Everything from the line containing "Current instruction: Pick" to the last line of the records must be returned verbatim; nothing else belongs in the output.
==================================================
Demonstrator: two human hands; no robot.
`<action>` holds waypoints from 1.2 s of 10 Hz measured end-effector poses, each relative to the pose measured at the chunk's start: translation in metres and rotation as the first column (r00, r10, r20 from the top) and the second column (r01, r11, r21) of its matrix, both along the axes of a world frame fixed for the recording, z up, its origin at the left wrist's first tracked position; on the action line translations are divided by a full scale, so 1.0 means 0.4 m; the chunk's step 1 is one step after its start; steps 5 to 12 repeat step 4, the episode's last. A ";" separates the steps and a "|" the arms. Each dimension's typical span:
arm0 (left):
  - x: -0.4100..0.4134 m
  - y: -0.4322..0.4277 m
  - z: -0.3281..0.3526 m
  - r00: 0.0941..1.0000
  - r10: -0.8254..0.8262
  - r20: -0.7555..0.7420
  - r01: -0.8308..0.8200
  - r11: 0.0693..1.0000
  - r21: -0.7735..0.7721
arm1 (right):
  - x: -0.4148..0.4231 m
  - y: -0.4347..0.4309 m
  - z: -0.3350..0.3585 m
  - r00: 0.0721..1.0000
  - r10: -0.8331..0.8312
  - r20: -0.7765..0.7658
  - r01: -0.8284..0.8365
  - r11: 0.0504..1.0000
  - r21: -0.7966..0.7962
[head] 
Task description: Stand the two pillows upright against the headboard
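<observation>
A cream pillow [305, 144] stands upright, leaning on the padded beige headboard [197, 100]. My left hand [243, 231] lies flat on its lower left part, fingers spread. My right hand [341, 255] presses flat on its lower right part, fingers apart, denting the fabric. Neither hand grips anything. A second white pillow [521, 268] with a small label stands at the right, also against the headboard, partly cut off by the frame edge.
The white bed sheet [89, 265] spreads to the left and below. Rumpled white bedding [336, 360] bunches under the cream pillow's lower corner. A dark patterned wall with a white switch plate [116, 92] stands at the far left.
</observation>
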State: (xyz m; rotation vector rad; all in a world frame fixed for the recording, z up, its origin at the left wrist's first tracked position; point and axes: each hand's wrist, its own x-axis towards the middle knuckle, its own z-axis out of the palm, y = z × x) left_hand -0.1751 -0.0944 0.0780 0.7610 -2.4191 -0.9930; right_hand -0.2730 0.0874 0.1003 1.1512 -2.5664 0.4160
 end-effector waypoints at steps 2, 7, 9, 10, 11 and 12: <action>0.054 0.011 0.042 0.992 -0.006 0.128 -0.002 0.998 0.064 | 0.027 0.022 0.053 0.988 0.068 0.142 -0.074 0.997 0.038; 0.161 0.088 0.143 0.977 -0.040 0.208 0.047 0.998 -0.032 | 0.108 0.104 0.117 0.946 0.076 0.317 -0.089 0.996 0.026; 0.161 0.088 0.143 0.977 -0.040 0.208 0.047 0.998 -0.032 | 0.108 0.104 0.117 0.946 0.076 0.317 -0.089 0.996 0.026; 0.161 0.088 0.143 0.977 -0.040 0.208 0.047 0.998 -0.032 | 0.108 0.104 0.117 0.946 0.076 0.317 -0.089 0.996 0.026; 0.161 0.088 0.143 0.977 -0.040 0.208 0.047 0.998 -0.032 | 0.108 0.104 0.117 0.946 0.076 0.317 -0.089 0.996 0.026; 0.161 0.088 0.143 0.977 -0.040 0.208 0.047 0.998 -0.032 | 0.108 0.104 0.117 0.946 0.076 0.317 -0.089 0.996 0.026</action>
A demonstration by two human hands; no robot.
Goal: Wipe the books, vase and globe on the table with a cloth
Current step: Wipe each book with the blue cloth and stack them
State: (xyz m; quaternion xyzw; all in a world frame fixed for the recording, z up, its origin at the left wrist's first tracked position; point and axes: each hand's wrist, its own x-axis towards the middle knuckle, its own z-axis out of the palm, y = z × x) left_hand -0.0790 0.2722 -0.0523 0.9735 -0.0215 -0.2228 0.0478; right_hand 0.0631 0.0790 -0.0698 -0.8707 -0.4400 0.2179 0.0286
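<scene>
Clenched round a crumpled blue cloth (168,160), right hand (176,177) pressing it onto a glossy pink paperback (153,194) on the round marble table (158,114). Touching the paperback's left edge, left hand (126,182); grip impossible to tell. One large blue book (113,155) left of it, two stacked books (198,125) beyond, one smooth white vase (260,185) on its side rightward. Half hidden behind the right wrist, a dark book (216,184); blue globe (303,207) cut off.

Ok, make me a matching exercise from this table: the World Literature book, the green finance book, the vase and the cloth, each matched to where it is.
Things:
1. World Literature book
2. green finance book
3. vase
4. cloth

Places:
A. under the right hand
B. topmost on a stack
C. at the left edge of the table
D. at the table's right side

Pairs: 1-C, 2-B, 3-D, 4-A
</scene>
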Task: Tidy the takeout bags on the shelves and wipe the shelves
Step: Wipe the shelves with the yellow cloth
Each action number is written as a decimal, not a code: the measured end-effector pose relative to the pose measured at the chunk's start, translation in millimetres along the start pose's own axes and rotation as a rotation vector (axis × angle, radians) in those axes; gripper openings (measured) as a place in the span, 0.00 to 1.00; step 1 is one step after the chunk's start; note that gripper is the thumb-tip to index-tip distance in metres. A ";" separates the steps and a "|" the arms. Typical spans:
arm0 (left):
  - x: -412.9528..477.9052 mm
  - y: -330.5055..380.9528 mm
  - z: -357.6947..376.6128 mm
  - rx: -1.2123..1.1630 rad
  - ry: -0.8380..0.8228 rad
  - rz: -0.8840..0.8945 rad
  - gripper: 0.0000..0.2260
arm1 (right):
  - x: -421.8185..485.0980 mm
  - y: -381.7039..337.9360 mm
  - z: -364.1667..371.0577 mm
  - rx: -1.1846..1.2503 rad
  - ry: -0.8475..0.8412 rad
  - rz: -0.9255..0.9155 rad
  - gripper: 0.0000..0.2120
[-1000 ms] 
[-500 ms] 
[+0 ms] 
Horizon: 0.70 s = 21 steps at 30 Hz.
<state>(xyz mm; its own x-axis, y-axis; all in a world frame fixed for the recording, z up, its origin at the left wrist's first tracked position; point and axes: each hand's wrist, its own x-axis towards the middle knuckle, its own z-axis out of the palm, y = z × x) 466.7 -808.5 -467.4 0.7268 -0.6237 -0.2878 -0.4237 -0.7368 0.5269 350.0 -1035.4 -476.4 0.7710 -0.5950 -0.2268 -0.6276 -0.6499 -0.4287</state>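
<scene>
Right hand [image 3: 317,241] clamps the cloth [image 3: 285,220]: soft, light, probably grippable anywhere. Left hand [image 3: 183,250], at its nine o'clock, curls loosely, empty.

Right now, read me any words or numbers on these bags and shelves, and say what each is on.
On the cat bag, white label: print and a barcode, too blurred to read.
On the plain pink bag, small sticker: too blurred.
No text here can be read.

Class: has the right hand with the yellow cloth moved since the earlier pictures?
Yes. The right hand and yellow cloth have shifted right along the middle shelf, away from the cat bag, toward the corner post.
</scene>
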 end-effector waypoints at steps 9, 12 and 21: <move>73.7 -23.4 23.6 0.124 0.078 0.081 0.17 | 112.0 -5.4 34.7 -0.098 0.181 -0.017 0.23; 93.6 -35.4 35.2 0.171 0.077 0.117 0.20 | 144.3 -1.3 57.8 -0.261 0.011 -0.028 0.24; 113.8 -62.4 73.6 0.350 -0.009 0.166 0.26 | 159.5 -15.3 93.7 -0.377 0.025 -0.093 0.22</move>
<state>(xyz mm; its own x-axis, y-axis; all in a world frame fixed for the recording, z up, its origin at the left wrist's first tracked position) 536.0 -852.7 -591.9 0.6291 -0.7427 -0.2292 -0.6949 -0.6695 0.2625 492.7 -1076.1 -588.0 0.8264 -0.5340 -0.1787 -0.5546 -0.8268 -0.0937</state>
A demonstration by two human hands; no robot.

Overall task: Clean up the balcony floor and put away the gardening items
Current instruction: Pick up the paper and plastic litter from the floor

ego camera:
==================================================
* [Response to this exercise]
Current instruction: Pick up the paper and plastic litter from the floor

ego camera:

What the exercise required is now complete.